= Beginning of Section =

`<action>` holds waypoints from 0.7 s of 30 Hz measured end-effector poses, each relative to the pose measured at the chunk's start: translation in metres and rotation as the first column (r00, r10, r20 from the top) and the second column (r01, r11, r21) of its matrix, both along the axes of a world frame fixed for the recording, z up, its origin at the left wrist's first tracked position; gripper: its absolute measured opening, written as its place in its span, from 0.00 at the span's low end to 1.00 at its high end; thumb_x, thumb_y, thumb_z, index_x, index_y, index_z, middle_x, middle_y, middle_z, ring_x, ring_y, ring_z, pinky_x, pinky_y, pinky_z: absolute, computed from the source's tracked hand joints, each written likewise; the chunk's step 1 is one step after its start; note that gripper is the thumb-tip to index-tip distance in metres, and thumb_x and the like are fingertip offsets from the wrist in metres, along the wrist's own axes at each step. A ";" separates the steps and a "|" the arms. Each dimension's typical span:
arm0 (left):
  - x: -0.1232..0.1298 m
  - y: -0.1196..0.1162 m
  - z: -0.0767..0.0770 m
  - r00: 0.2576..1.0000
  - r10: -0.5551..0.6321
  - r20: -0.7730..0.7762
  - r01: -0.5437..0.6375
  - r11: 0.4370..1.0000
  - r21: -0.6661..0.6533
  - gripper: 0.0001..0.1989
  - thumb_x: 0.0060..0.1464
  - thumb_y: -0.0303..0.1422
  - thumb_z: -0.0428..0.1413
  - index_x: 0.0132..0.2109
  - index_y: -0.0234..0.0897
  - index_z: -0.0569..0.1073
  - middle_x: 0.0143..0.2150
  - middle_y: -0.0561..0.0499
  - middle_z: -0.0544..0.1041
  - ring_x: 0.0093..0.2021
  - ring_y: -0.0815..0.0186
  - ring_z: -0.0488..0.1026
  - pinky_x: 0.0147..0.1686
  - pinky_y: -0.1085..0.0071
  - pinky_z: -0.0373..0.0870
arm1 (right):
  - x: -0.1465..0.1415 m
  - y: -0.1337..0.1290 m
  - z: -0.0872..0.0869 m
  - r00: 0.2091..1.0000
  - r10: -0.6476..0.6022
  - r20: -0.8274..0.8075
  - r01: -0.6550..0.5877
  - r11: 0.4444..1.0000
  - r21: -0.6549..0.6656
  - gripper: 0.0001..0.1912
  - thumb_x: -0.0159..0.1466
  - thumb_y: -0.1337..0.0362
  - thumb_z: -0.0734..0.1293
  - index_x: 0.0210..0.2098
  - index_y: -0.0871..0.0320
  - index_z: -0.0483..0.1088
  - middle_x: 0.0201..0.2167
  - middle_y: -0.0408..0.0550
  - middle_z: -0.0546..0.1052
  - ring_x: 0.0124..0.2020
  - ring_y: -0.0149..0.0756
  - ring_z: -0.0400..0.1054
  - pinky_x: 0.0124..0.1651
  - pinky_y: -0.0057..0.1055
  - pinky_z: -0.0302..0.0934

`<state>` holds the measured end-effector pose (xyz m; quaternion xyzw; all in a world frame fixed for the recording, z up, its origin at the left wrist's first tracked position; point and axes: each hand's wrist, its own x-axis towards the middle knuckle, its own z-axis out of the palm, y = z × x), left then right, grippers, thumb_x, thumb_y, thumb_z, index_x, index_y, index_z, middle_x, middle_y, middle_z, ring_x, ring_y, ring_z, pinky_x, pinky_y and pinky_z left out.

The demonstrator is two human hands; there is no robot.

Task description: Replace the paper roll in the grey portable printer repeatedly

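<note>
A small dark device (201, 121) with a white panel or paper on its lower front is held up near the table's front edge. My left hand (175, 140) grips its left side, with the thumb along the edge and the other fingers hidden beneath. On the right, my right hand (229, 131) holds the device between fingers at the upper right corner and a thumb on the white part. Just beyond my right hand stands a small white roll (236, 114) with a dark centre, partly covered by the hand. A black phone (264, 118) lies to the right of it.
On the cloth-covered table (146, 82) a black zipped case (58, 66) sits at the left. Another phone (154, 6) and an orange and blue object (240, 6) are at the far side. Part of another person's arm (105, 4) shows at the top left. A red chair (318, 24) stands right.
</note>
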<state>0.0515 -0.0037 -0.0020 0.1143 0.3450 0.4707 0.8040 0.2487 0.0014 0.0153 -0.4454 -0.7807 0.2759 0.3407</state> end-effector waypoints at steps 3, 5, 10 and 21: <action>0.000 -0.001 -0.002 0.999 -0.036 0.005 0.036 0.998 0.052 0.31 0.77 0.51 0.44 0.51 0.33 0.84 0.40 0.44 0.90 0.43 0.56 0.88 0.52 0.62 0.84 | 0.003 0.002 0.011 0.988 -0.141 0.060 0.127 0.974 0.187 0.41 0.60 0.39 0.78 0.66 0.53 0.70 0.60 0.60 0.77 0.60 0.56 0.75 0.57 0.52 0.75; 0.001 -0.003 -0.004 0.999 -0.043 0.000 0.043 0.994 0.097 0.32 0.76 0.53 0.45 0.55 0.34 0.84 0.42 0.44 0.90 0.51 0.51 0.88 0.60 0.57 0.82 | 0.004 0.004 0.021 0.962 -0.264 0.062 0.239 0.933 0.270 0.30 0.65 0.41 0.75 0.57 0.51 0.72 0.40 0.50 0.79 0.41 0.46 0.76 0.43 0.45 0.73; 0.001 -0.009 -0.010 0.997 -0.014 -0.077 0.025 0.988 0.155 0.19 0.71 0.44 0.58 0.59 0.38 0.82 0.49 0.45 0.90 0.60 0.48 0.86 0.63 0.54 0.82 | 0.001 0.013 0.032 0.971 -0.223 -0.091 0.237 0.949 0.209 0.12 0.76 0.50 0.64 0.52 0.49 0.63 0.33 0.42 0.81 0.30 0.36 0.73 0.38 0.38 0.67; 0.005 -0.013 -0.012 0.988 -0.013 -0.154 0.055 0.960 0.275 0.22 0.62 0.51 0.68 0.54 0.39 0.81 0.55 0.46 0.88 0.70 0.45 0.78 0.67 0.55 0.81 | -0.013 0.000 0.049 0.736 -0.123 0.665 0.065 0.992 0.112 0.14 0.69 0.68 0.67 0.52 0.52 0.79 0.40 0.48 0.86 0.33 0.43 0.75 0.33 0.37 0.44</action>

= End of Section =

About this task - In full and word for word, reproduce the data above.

Worked solution -
`<action>` holds waypoints from 0.7 s of 30 Hz measured end-effector poses, each relative to the pose measured at the chunk's start: translation in metres and rotation as the first column (r00, r10, r20 from the top) and the second column (r01, r11, r21) of its matrix, both along the axes of a world frame fixed for the recording, z up, its origin at the left wrist's first tracked position; gripper: its absolute measured opening, written as its place in its span, from 0.00 at the span's low end to 1.00 at its high end; thumb_x, thumb_y, thumb_z, index_x, index_y, index_z, middle_x, middle_y, middle_z, ring_x, ring_y, ring_z, pinky_x, pinky_y, pinky_z: absolute, computed from the source's tracked hand joints, each written likewise; the chunk's step 1 is one step after its start; note that gripper is the thumb-tip to index-tip distance in metres, and thumb_x and the like are fingertip offsets from the wrist in metres, along the wrist's own axes at each step. A ";" separates the steps and a "|" the arms. Each dimension's typical span:
arm0 (left):
  - x: -0.1232..0.1298 m
  - y: -0.1196..0.1162 m
  - z: -0.0767..0.0770 m
  - r00: 0.2576..1.0000
  - r10: -0.5551..0.6321
  - r20: -0.7730..0.7762
  - r01: -0.5437..0.6375
  - r11: 0.4370..1.0000
  - r21: -0.6661..0.6533
  - gripper: 0.0001..0.1989
  - thumb_x: 0.0060..0.1464
  - thumb_y: -0.0303..0.1422
  - thumb_z: -0.0428..0.1413
  - index_x: 0.0132..0.2109
  - index_y: -0.0234..0.0897
  - index_z: -0.0569..0.1073
  - middle_x: 0.0143..0.2150
  - middle_y: -0.0561..0.0499
  - middle_z: -0.0544..0.1041
  - ring_x: 0.0093..0.2021
  - ring_y: -0.0815..0.0186
  - ring_z: -0.0488..0.1026
  - pinky_x: 0.0147..0.1686
  - pinky_y: -0.1085..0.0071
  - pinky_z: -0.0373..0.0870
arm1 (right):
  - x: -0.1465..0.1415 m
  - y: -0.1337..0.1290 m
  - z: -0.0872..0.0869 m
  - r00: 0.2091..1.0000
  - r10: -0.6476..0.6022
  - r20: -0.8274..0.8075
  - r01: -0.6550..0.5877
  - r11: 0.4444..1.0000
  - r21: -0.6549..0.6656
  - gripper: 0.0001..0.1912
  - thumb_x: -0.0159..0.1466
  - thumb_y: -0.1337..0.0362
  - thumb_z: -0.0734..0.1293
  - index_x: 0.0210..0.2098
  - index_y: -0.0871..0.0320
  - index_z: -0.0483..0.1088
  - middle_x: 0.0201..0.2167
  - middle_y: -0.0408..0.0550
  - middle_z: -0.0546..0.1052
  - ring_x: 0.0124..0.2020
  - ring_y: -0.0149..0.0756
  - ring_z: -0.0400..0.1054
  - pinky_x: 0.0124..0.1651
  - pinky_y: -0.0057..0.1055
  - pinky_z: -0.0302..0.0934

`<state>` holds the measured end-effector pose (xyz m; quaternion xyzw; all in a world frame fixed for the recording, z up, its origin at the left wrist's first tracked position; point and axes: each hand's wrist, its own x-axis towards the middle knuckle, its own z-axis out of the palm, y = z × x), left then right, grippers, thumb_x, thumb_y, thumb_z, index_x, index_y, index_z, middle_x, middle_y, middle_z, ring_x, ring_y, ring_z, pinky_x, pinky_y and pinky_z left out.

The demonstrator is two human hands; there is no robot.

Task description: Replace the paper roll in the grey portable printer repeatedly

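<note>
A small dark device (201, 121) with a white panel or paper on its lower front is held up near the table's front edge. My left hand (175, 140) grips its left side, with the thumb along the edge and the other fingers hidden beneath. On the right, my right hand (229, 131) holds the device between fingers at the upper right corner and a thumb on the white part. Just beyond my right hand stands a small white roll (236, 114) with a dark centre, partly covered by the hand. A black phone (264, 118) lies to the right of it.
On the cloth-covered table (146, 82) a black zipped case (58, 66) sits at the left. Another phone (154, 6) and an orange and blue object (240, 6) are at the far side. Part of another person's arm (105, 4) shows at the top left. A red chair (318, 24) stands right.
</note>
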<state>0.0515 -0.0037 -0.0020 0.1143 0.3450 0.4707 0.8040 0.2487 0.0014 0.0153 -0.4454 -0.7807 0.2759 0.3407</state> end-effector waypoints at steps 3, 5, 10 and 21: <action>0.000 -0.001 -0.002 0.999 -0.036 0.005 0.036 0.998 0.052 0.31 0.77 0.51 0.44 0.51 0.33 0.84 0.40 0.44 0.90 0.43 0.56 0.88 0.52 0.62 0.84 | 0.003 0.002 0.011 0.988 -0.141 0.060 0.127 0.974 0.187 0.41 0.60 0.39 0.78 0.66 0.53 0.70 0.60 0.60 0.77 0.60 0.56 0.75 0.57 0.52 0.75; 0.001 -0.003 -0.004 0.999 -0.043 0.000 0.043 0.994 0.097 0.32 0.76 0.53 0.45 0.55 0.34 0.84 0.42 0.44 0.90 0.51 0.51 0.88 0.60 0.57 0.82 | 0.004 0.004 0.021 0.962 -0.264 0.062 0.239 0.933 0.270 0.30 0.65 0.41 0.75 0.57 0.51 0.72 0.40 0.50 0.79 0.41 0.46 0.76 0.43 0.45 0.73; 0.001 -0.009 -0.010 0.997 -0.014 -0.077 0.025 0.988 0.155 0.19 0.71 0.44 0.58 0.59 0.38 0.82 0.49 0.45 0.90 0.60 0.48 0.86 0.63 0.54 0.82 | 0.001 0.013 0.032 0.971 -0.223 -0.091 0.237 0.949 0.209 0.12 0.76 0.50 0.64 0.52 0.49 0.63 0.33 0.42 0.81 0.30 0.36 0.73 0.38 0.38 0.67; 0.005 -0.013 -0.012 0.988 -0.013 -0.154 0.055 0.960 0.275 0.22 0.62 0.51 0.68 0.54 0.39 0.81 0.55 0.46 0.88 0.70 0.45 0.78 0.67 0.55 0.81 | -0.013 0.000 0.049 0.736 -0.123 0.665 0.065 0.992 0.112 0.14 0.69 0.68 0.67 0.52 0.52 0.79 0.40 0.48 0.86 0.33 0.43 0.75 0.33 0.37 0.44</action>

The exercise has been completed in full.